Get the current VM shape and then find its index in the list with the following command:
current_vm_shape = model_deployment.model_deployment_configuration_details.model_configuration_details.instance_configuration.instance_shape_name
...
vm_shape_index = VM_SHAPES[VM_STANDARD].index(current_vm_shape)
If we’re using the largest possible shape, we have nowhere to upgrade to.
if vm_shape_index == VM_STANDARD_LEN:
Otherwise, find the next shape in the list.
new_vm_shape = VM_SHAPES[VM_STANDARD][vm_shape_index+1]
Now, prepare the update_model_deployment_details object for the model deployment update.
update_model_deployment_details=oci.data_science.models.UpdateModelDeploymentDetails(
model_deployment_configuration_details=oci.data_science.models.UpdateSingleModelDeploymentConfigurationDetails(
model_configuration_details=oci.data_science.models.UpdateModelConfigurationDetails(
model_id=model_id,
instance_configuration=oci.data_science.models.InstanceConfiguration(
instance_shape_name=new_vm_shape
)
)
)
)
Create the create_mem_scale_down_alarm alarm to report when memory drops below the threshold.

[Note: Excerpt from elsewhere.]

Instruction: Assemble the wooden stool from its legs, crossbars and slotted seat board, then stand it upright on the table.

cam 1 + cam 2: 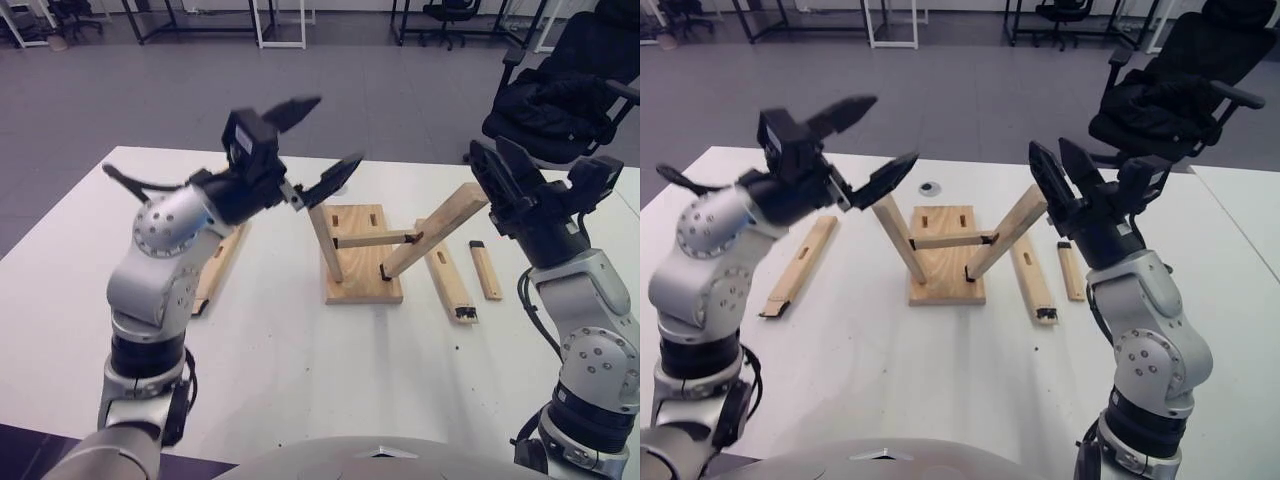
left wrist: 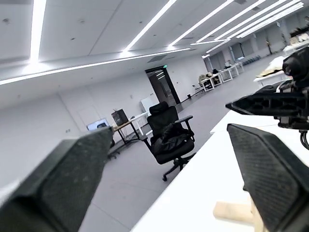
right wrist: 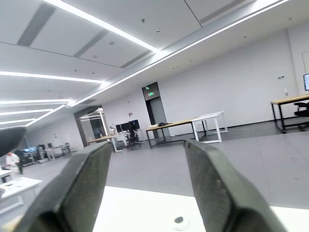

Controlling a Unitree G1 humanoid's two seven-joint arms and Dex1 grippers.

create_mem_scale_down_alarm(alarm_id=alarm_id, model_deployment=model_deployment)
Let’s look at the memory scale-down alarm.
This function is mostly the same as the CPU scale-down alarm, with differences in the title and the query for triggering the alarm:
alarm_query = 'MemoryUtilization[1m]{resourceId = \"' + model_deployment.id + '\"}.max() < ' + str(LOW_MEM_THRESHOLD)

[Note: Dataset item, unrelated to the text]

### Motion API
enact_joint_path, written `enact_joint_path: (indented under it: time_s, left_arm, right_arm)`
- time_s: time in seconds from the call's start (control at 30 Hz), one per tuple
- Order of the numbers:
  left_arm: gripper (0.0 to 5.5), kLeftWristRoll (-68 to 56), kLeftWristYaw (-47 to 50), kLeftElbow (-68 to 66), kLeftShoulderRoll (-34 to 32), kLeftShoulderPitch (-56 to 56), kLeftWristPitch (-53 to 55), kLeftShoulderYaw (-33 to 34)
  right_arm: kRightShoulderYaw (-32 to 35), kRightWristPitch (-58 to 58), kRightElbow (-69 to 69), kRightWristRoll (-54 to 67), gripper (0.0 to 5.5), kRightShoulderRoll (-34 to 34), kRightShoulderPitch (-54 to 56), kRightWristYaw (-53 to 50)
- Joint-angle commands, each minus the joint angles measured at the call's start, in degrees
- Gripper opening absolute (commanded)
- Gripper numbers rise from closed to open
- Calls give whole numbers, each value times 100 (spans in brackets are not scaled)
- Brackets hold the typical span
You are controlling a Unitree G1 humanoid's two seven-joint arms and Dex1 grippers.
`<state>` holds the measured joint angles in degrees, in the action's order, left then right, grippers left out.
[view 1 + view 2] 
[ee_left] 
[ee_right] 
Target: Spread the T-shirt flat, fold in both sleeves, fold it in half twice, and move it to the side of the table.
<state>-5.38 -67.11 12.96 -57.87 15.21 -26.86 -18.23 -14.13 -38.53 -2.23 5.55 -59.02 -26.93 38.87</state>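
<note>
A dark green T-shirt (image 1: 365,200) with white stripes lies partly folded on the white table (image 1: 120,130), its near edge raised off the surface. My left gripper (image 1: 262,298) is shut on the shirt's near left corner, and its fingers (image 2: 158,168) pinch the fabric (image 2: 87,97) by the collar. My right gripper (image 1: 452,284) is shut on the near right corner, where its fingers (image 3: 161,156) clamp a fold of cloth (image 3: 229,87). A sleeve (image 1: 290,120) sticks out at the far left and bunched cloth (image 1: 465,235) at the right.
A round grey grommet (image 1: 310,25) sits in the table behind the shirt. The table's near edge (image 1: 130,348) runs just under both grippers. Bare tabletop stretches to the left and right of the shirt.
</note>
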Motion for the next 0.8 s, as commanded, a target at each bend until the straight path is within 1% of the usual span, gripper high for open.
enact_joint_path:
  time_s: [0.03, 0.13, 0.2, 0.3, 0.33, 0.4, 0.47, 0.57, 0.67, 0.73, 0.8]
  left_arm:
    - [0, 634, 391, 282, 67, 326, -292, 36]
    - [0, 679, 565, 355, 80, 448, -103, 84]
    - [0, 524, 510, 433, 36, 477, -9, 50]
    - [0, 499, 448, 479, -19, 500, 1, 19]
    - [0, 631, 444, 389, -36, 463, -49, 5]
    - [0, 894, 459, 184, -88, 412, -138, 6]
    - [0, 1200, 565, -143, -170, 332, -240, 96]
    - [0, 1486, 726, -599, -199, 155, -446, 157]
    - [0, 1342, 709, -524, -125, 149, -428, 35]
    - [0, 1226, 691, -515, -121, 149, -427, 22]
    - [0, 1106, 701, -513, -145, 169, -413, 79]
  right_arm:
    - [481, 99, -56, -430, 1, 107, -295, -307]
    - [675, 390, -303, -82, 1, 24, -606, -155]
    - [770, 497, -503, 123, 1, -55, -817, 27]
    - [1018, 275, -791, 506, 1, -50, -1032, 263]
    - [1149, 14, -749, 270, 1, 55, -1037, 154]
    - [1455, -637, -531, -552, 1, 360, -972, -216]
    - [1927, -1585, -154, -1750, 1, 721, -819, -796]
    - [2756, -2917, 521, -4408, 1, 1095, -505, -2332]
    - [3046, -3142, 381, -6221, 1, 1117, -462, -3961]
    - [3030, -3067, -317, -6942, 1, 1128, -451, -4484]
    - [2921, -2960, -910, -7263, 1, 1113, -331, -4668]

This function is mostly the same as scale_vm_up, only it checks if the current shape is already the smallest possible. If so, it deletes the alarm and doesn’t scale.
if vm_shape_index == 0:
...
delete_alarm_response = monitoring_client.delete_alarm(alarm_id=alarm_id)

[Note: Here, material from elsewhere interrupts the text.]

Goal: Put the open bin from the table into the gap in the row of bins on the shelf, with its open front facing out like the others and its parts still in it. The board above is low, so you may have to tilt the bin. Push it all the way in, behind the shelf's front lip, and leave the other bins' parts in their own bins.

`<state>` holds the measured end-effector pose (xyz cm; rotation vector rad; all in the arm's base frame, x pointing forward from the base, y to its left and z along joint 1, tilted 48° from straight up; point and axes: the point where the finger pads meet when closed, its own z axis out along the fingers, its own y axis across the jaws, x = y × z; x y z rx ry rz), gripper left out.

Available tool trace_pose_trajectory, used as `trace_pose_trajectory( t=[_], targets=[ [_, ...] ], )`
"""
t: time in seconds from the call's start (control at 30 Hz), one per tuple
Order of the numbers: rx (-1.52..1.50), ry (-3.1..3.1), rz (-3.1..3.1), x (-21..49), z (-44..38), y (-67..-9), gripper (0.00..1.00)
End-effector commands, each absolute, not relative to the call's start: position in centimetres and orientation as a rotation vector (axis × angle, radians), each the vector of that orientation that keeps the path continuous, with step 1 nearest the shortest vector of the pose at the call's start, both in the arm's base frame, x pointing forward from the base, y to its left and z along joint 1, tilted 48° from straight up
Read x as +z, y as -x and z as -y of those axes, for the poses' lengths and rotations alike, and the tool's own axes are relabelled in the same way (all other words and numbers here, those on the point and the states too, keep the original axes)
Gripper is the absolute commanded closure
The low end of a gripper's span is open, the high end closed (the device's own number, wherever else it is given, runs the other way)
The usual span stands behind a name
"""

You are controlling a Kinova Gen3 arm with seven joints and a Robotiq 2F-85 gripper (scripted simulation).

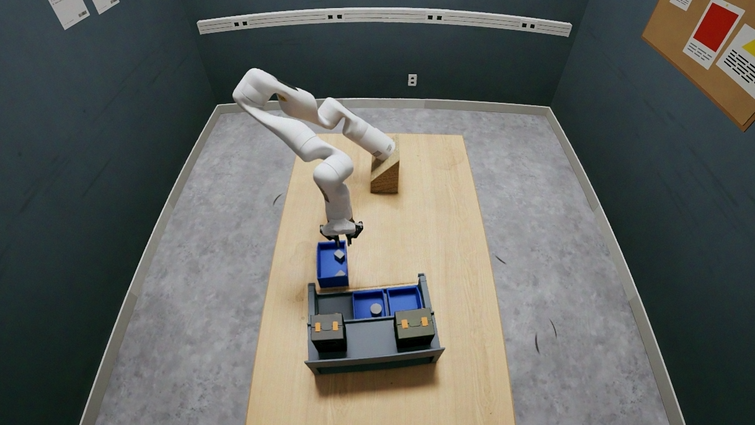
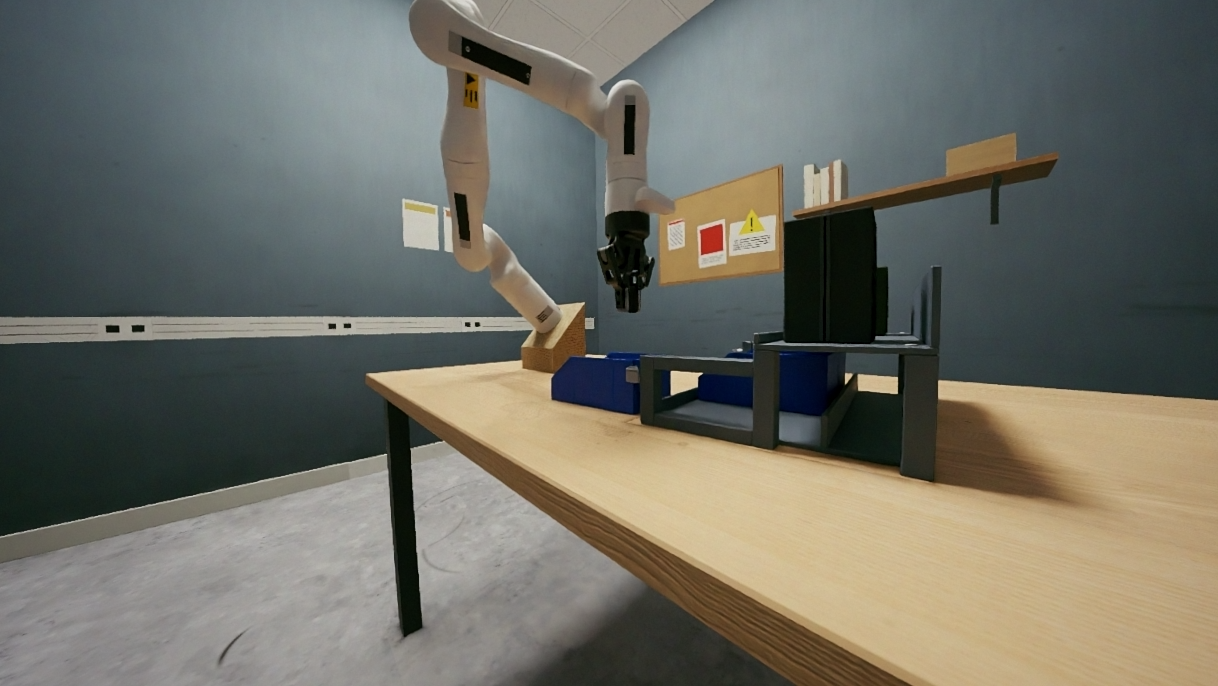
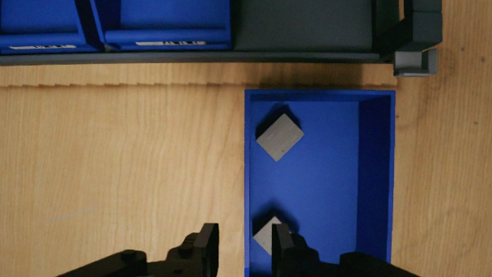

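Note:
The open blue bin (image 1: 328, 264) (image 2: 596, 383) (image 3: 324, 182) stands on the table (image 1: 422, 210) just in front of the grey shelf (image 1: 369, 337) (image 2: 767, 392) (image 3: 301, 24), in line with the gap (image 1: 331, 305) at the row's end. Two grey parts (image 3: 279, 137) (image 3: 263, 239) lie in it. Two other blue bins (image 1: 404, 298) (image 3: 166, 20) sit in the shelf; the middle bin (image 1: 364, 302) holds a grey cylinder (image 1: 375, 308). My gripper (image 1: 343, 241) (image 2: 628, 305) (image 3: 245, 243) hangs well above the bin's end farthest from the shelf, over one long wall, fingers narrowly open and empty.
Two dark boxes (image 1: 327, 332) (image 1: 415, 327) (image 2: 828, 276) stand on the shelf's low top board. A wooden wedge (image 1: 385, 171) (image 2: 558, 340) carries the arm's base at the table's far end.

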<state>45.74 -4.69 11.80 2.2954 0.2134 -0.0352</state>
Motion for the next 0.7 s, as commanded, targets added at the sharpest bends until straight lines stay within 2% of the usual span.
trace_pose_trajectory(
  t=[0.0,0.2,0.23,0.67],
  targets=[
    [-0.033,-2.296,-0.215,11.83,4.61,-45.77,0.65],
    [-0.033,-2.296,-0.215,11.83,4.61,-45.77,0.65],
    [-0.033,-2.296,-0.215,11.83,4.61,-45.77,0.61],
    [-0.033,-2.296,-0.215,11.83,4.61,-45.77,0.61]
  ],
)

Otherwise, it finds the previous shape in the shapes list and prepares the update_model_deployment_details object.
new_vm_shape = VM_SHAPES[VM_STANDARD][vm_shape_index-1]
Now that we’ve covered the function code, let’s create and deploy it to the OCI Functions service.
We follow the directions given by OCI Functions for deploying functions with OCI Cloud Shell, which is the recommended method. However, feel free to deploy on a local host or OCI Compute instance if that works better for you. Follow the instructions for setting up the tenancy. We don’t list them here and instead jump directly to the application and function creation.
In the Console, open the navigation menu and click Developer Services. Under Functions, click Applications.
Click Create Application.
In the create application window, fill in the details:
Application name: For this example, let's use model-deployment-scaling.
VCN: Select a VCN to use. You can use the same VCN you used for the model deployment. Read more about VCNs in the documentation. We also have a short guide on VCNs in the Data Science documentation.
Click the application that you created to display the application details page, then select Getting Started and click Cloud Shell Setup. Follow the guidelines in that page (set the context, generate auth token, and log in with the token) up to the section of Create, deploy, and invoke your function.
In your model-deployment-scaling application, click Logs in the side panel.
Click the switch on the table to open the Enable Log panel.
Select the compartment.
Select the log group to use. Create one if you don't already have one.
Select the log name to use for the function log.
Select the log retention. You can leave the default.
Click Enable Log.
All outputs from the function (stdout, stderr) are captured in the log.
Generate a model-deployment-autoscale function with the following command:
fn init --runtime python model-deployment-autoscale
Switch into the generated directory.
cd model-deployment-autoscale
Replace the files with the files in the function folder: func.py, requirements.txt. Leave func.yaml as is.
Deploy the function.
fn -v deploy --app model-deployment-scaling
Because alarms only fire events to the Notifications service, we need to create a topic in the Notification service and subscribe the function to it.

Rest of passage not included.